> **Information provided**:
Segment Open

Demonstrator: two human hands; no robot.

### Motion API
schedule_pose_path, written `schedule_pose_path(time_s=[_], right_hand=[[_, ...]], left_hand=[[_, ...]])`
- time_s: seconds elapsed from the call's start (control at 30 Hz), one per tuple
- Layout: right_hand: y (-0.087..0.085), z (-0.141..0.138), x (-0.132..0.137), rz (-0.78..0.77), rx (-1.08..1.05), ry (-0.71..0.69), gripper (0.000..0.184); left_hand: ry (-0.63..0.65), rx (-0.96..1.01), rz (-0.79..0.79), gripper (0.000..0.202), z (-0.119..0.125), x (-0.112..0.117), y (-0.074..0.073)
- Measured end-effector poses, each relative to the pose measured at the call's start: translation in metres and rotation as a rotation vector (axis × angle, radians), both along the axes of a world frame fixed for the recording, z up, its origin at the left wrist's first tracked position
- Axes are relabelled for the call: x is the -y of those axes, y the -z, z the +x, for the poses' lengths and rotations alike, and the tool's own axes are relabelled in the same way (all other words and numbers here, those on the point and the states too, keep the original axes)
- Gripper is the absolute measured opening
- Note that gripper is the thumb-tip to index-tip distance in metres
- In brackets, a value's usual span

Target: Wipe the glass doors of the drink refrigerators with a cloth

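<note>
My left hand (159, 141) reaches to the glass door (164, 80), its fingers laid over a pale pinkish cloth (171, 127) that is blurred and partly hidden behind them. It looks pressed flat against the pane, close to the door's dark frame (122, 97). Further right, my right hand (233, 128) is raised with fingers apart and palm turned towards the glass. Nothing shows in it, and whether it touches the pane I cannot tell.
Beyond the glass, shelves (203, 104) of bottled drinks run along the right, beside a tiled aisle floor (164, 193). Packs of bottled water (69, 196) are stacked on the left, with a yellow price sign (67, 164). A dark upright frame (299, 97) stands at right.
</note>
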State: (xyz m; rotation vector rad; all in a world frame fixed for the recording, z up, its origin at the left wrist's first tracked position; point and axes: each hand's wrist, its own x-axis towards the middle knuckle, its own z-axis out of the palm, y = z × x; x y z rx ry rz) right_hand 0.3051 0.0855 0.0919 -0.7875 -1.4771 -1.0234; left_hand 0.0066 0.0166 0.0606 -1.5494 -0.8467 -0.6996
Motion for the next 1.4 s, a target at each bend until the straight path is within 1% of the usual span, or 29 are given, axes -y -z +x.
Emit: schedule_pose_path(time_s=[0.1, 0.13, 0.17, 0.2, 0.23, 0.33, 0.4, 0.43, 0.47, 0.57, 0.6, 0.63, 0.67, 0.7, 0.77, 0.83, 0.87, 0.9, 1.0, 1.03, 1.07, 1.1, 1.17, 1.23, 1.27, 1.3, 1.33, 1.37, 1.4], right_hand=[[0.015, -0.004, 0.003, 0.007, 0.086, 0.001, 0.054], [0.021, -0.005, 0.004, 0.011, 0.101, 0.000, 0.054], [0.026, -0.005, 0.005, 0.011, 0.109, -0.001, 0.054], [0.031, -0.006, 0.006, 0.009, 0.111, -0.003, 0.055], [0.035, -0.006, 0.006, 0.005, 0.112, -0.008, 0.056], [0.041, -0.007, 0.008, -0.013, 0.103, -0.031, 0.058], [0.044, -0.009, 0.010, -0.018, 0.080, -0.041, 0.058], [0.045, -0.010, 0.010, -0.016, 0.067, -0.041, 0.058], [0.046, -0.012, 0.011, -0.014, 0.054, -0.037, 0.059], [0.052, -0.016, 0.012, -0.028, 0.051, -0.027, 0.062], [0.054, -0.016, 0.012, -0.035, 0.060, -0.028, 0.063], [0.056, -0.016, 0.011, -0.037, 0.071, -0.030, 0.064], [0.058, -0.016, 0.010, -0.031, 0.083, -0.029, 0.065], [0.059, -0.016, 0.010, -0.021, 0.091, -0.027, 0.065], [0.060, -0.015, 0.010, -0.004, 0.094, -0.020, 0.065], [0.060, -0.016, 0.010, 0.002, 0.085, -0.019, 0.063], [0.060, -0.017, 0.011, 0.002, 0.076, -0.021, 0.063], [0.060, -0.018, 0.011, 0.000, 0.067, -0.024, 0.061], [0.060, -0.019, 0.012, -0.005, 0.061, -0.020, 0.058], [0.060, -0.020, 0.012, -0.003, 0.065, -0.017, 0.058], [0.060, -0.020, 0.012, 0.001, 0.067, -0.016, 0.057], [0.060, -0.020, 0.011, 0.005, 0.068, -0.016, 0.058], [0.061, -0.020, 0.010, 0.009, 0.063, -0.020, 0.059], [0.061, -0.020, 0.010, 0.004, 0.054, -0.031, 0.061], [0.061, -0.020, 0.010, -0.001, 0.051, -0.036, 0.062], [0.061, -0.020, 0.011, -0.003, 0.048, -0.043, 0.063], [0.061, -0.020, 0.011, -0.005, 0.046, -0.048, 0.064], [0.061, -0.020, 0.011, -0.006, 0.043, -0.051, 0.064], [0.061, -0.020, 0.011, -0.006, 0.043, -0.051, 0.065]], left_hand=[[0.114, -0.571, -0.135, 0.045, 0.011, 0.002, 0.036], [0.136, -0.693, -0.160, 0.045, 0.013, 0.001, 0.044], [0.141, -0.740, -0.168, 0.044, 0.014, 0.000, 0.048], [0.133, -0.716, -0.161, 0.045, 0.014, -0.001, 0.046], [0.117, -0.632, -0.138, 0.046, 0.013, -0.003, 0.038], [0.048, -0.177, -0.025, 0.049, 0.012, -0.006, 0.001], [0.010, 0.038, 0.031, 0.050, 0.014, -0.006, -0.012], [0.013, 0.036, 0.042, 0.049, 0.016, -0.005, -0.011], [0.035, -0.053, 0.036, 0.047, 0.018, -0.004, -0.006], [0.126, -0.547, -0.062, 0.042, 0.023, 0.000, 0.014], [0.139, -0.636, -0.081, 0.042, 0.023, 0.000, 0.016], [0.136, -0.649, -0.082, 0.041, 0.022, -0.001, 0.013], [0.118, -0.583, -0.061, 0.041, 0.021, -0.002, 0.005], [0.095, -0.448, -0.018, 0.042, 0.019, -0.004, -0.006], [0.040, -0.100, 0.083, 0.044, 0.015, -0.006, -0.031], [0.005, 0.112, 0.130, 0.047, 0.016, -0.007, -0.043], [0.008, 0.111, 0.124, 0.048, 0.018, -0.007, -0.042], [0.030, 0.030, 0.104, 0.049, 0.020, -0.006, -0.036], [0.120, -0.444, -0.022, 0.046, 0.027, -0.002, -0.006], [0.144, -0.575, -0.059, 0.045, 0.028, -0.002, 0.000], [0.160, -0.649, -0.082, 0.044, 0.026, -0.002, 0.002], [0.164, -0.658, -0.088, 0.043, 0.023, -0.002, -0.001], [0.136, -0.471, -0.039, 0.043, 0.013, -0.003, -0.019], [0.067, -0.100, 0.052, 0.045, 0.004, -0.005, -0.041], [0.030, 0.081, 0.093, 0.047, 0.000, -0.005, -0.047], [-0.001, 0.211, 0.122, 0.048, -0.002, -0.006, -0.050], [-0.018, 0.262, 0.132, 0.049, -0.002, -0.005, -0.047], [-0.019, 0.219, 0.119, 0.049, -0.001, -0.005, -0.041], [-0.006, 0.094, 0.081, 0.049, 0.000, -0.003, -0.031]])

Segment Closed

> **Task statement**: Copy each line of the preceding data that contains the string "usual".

> **Task output**:
- In brackets, a value's usual span
Motion for the next 1.4 s, a target at each bend until the straight path is within 1% of the usual span, or 29 are given, axes -y -z +x.

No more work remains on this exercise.